Warsaw, June 2, 2001 — When I awaken on my first full day in Poland, I look out the window and take in a gloomy, grey, rainy day. Ordinarily, this kind of weather depresses me. But here, now, it seems to fit the moment perfectly. Grey on grey, I can just blend in.

My father, Jack Kent (AKA Olek Glazewski), and I get ourselves ready and head down to a large, elegantly appointed, old world-style dining hall, where I find myself salivating over an expansive and sumptuous breakfast buffet. Like everyone else, we proceed to gorge ourselves on a cornucopia of delicious hams, bolognas, salamis, cheeses, smoked fish, fruit, pickled vegetables, rolls, breads and desserts – all part of the full European breakfast that is included with our room. But unlike everyone else, I consider the story I have come here to uncover, and afterwards feel tremendous guilt over my descent into gluttony. I think of those poor souls over half a century ago, who would have done anything for just one mouthful of what we had here. I walk out feeling pangs of shame and survivor guilt, what many survivors said they felt, knowing their family and friends didn’t make it out of hell alive.

My father and I have one more day here, before catching a flight to the next city on our itinerary. We head out to the only synagogue in Warsaw that survived the war, the century-old, restored Nozyk Synagogue, at number 6 Twarda Street. I’m eager to see it, as is my father.

Ordinarily, I am not a synagogue-goer. When I was 13 years old, after three years of religious studies in Hebrew school, I had my bar mitzvah — which, as an adult, I came to realize meant little more to me than participating in a social convention; I did not experience a religious awakening or feel I was taking part in a true rite of passage — entry into the “tribe,” as a full-fledged Jew. Instead, I absorbed it as a graduation, and I was done. Afterwards, for most of my life, I rarely went inside a synagogue. Until I had sons. Then, I sent them to Hebrew school and gave them bar mitzvahs, hoping they would somehow feel more at home in a synagogue than I did. It wasn’t out of any sense of religiosity; it was because of the Holocaust: six million of my people had been murdered. I wanted to make sure I put two more Jews into the world.

Despite my ambivalence toward synagogues, now, here, I am absolutely eager to enter the Nozyk synagogue. Like my parents, this synagogue is also a survivor. As with the Royal Castle, I see it as another victory over Hitler. I’m beginning to feel like I’m fighting the war all over, and yet, for the first time.

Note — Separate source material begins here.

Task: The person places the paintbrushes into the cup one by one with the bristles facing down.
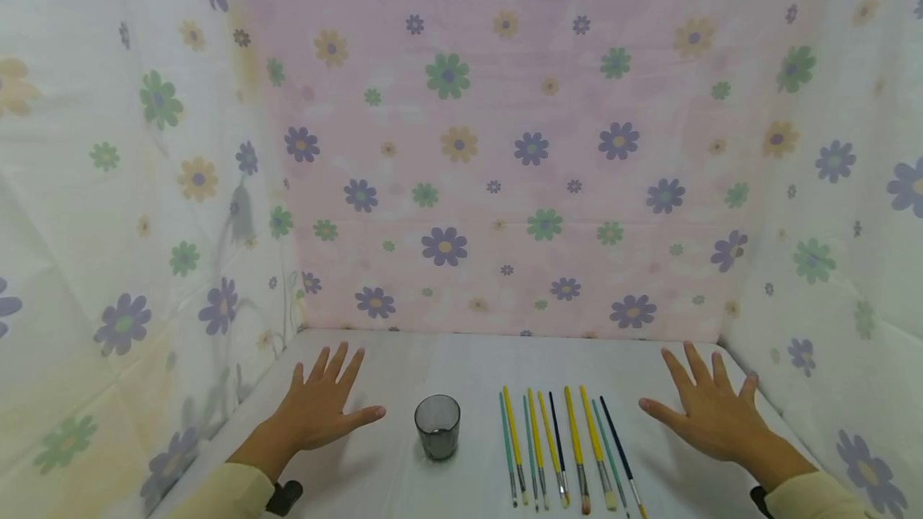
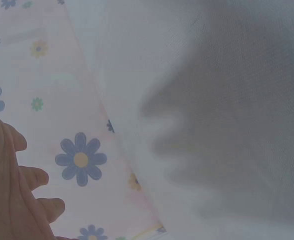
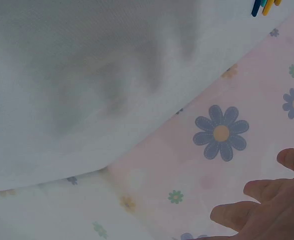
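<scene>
My left hand (image 1: pixel 320 409) is spread over the left of the table, palm down, holding nothing. Just right of it stands a dark, see-through glass (image 1: pixel 437 428), upright. Several paintbrushes (image 1: pixel 576 447) lie side by side to the right of the glass, bristles toward me, with yellow, teal and black handles. My right hand (image 1: pixel 714 415), also spread with straight fingers, hovers to the right of the brushes and holds nothing. The left wrist view shows the left fingers (image 2: pixel 49 209) above their shadow's side. In the right wrist view, brush handle ends (image 3: pixel 257 7) show at the top edge.
A white cloth covers the table (image 1: pixel 389 487). Flower-printed sheets hang behind it as a pink back wall (image 1: pixel 490 110) and at both sides as a left wall (image 1: pixel 79 223) and a right wall (image 1: pixel 858 263). Hand shadows fall on the cloth.
</scene>
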The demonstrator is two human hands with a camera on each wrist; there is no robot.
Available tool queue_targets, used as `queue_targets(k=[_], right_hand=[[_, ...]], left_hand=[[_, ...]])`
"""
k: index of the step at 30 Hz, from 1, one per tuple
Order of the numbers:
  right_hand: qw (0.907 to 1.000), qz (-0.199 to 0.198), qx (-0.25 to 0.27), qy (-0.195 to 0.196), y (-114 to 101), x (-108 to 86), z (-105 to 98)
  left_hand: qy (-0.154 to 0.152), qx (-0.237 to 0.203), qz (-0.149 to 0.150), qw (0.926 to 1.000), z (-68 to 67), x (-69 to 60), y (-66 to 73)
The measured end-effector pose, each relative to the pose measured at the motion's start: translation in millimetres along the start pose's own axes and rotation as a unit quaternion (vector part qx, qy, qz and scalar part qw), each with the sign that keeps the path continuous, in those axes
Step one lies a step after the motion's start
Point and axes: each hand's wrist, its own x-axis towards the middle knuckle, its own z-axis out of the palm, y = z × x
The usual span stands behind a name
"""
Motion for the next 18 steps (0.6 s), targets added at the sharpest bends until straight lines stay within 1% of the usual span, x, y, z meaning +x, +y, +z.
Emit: queue_targets(k=[6, 9, 10, 12, 15, 17, 18], right_hand=[[0.9999, -0.003, 0.012, -0.009, 2.4, 1.2, 1.7], [0.9995, -0.003, 0.025, -0.019, 1.9, 2.6, 3.2], [0.9992, -0.005, 0.03, -0.025, 1.6, 3.3, 4.1], [0.9981, -0.008, 0.046, -0.041, 0.4, 4.5, 6.6], [0.9958, -0.013, 0.068, -0.06, -2.0, 6.8, 11.7], [0.9944, -0.01, 0.081, -0.067, -4.2, 8.5, 15.6], [0.9939, -0.006, 0.087, -0.068, -5.6, 9.4, 17.4]], left_hand=[[-0.001, -0.001, -0.002, 1.0, 2.3, 1.9, 0.4], [-0.012, -0.019, -0.001, 0.9998, 4.2, 3.8, 3.1], [-0.019, -0.03, 0.001, 0.9994, 5.0, 4.3, 5.0], [-0.037, -0.067, 0.004, 0.9971, 7.0, 5.0, 9.8], [-0.063, -0.13, 0.007, 0.9895, 10.3, 5.9, 19.8], [-0.072, -0.167, 0.006, 0.9833, 12.7, 6.1, 26.7], [-0.073, -0.179, 0.007, 0.9812, 14.5, 6.4, 29.9]])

After talking to the office administration and explaining the purpose of my visit, they are happy to oblige us, allowing my father and me entry into the sanctuary. They hand us yarmulkes, the traditional Jewish skullcaps. For a second, I don’t comprehend, because religious services aren’t being conducted. But then it hits me: this a holy place. It doesn’t matter if I’m shooting video or praying — I, as a Jew, certainly have to acknowledge the sanctity of where I am.

Like every Jew and everything Jewish, the Nozyk synagogue suffered withering wave upon wave of humiliation during the war. It endured some damage during an air raid, but it was still standing afterwards. The Nazis didn’t attempt to dynamite what was left. They found it much more useful to utilize it as a stable and barn for their horses. The desecration of this sacred place, and all synagogues, was a valuable tool for the Nazis to not only viscerally demonstrate their hatred of Jews, but to demoralize them.
Inside the sanctuary, as I shoot footage of the ark, where the torah is held, and the colorful, stain-glassed windows, the ornate balcony railings, the exquisitely-carved pews, and the renaissance arches and columns, my father and I do not speak a word. We are simply in awe. This is quite unlike the lack of connection or feeling I had in synagogues in the past. I definitely feel something here. It is a quiet, understated sense of glory. Of peace. And hope. A powerful emotion comes over me: I stop rolling tape, and — almost in a whisper, with my right hand forming a canopy over my closed eyes — I chant the most fundamental Jewish prayer of all: “Shema Yisrael, Adonai Elohaynu, Adonai Echad.” Hear oh Israel! The Lord is God. The Lord is One.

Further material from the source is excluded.